[YOUR TASK] Each line of the data needs to be transcribed exactly.

[DATASET CONTENT]
=== Begin Enclosure ===
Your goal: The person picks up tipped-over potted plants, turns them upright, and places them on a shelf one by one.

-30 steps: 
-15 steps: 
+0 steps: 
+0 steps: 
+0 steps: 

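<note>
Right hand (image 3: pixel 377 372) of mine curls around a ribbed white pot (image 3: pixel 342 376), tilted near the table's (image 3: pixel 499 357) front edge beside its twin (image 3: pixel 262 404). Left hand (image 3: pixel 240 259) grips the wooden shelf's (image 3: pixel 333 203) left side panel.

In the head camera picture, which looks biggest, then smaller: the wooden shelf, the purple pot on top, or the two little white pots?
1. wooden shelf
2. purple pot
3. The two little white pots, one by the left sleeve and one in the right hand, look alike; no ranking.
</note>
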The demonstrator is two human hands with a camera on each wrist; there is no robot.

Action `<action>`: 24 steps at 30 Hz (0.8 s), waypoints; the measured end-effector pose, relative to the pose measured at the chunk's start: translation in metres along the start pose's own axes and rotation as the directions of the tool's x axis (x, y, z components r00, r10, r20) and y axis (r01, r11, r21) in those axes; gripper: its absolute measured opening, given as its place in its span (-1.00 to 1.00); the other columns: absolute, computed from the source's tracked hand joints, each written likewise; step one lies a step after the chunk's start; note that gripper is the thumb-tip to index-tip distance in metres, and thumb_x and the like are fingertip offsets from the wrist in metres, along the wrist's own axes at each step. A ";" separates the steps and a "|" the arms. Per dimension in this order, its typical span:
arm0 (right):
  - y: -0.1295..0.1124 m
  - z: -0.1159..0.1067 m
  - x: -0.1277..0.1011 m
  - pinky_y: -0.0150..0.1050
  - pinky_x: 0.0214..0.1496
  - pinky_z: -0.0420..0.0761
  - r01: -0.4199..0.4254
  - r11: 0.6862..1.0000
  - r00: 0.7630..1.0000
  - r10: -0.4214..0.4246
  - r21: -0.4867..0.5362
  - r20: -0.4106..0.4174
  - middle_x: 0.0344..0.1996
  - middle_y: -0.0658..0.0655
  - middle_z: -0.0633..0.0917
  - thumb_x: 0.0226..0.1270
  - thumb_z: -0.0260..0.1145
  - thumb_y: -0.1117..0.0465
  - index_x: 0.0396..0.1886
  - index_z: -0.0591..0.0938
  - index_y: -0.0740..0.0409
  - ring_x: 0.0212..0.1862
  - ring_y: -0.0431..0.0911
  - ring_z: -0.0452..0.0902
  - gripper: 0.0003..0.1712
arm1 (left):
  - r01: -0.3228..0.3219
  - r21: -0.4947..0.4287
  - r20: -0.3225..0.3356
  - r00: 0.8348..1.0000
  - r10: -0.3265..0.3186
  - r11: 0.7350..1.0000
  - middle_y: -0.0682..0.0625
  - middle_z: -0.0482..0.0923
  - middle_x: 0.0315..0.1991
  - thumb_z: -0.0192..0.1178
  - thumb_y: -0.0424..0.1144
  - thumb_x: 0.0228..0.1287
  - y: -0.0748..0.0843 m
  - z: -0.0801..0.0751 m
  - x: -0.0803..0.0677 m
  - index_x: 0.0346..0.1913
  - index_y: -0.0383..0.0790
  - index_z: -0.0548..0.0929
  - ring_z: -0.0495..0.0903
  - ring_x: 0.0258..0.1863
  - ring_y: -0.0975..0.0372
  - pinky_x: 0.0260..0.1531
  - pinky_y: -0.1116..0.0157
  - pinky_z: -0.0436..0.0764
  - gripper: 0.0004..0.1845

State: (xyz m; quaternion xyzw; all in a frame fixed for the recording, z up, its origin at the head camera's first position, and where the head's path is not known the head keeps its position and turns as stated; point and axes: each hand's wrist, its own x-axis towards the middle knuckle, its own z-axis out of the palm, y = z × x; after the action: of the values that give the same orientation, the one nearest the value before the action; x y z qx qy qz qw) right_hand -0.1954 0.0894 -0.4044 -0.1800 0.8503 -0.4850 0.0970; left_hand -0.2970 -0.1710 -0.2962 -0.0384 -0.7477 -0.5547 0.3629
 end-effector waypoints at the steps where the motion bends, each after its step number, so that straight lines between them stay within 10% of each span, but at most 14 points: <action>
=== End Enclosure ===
[SOLUTION]
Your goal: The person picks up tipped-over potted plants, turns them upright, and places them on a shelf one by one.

-30 steps: 
-15 steps: 
+0 steps: 
+0 steps: 
+0 steps: 

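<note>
Right hand (image 3: pixel 377 372) of mine curls around a ribbed white pot (image 3: pixel 342 376), tilted near the table's (image 3: pixel 499 357) front edge beside its twin (image 3: pixel 262 404). Left hand (image 3: pixel 240 259) grips the wooden shelf's (image 3: pixel 333 203) left side panel.

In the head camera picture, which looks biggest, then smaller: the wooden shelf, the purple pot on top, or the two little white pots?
1. wooden shelf
2. purple pot
3. The two little white pots, one by the left sleeve and one in the right hand, look alike; no ranking.
</note>
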The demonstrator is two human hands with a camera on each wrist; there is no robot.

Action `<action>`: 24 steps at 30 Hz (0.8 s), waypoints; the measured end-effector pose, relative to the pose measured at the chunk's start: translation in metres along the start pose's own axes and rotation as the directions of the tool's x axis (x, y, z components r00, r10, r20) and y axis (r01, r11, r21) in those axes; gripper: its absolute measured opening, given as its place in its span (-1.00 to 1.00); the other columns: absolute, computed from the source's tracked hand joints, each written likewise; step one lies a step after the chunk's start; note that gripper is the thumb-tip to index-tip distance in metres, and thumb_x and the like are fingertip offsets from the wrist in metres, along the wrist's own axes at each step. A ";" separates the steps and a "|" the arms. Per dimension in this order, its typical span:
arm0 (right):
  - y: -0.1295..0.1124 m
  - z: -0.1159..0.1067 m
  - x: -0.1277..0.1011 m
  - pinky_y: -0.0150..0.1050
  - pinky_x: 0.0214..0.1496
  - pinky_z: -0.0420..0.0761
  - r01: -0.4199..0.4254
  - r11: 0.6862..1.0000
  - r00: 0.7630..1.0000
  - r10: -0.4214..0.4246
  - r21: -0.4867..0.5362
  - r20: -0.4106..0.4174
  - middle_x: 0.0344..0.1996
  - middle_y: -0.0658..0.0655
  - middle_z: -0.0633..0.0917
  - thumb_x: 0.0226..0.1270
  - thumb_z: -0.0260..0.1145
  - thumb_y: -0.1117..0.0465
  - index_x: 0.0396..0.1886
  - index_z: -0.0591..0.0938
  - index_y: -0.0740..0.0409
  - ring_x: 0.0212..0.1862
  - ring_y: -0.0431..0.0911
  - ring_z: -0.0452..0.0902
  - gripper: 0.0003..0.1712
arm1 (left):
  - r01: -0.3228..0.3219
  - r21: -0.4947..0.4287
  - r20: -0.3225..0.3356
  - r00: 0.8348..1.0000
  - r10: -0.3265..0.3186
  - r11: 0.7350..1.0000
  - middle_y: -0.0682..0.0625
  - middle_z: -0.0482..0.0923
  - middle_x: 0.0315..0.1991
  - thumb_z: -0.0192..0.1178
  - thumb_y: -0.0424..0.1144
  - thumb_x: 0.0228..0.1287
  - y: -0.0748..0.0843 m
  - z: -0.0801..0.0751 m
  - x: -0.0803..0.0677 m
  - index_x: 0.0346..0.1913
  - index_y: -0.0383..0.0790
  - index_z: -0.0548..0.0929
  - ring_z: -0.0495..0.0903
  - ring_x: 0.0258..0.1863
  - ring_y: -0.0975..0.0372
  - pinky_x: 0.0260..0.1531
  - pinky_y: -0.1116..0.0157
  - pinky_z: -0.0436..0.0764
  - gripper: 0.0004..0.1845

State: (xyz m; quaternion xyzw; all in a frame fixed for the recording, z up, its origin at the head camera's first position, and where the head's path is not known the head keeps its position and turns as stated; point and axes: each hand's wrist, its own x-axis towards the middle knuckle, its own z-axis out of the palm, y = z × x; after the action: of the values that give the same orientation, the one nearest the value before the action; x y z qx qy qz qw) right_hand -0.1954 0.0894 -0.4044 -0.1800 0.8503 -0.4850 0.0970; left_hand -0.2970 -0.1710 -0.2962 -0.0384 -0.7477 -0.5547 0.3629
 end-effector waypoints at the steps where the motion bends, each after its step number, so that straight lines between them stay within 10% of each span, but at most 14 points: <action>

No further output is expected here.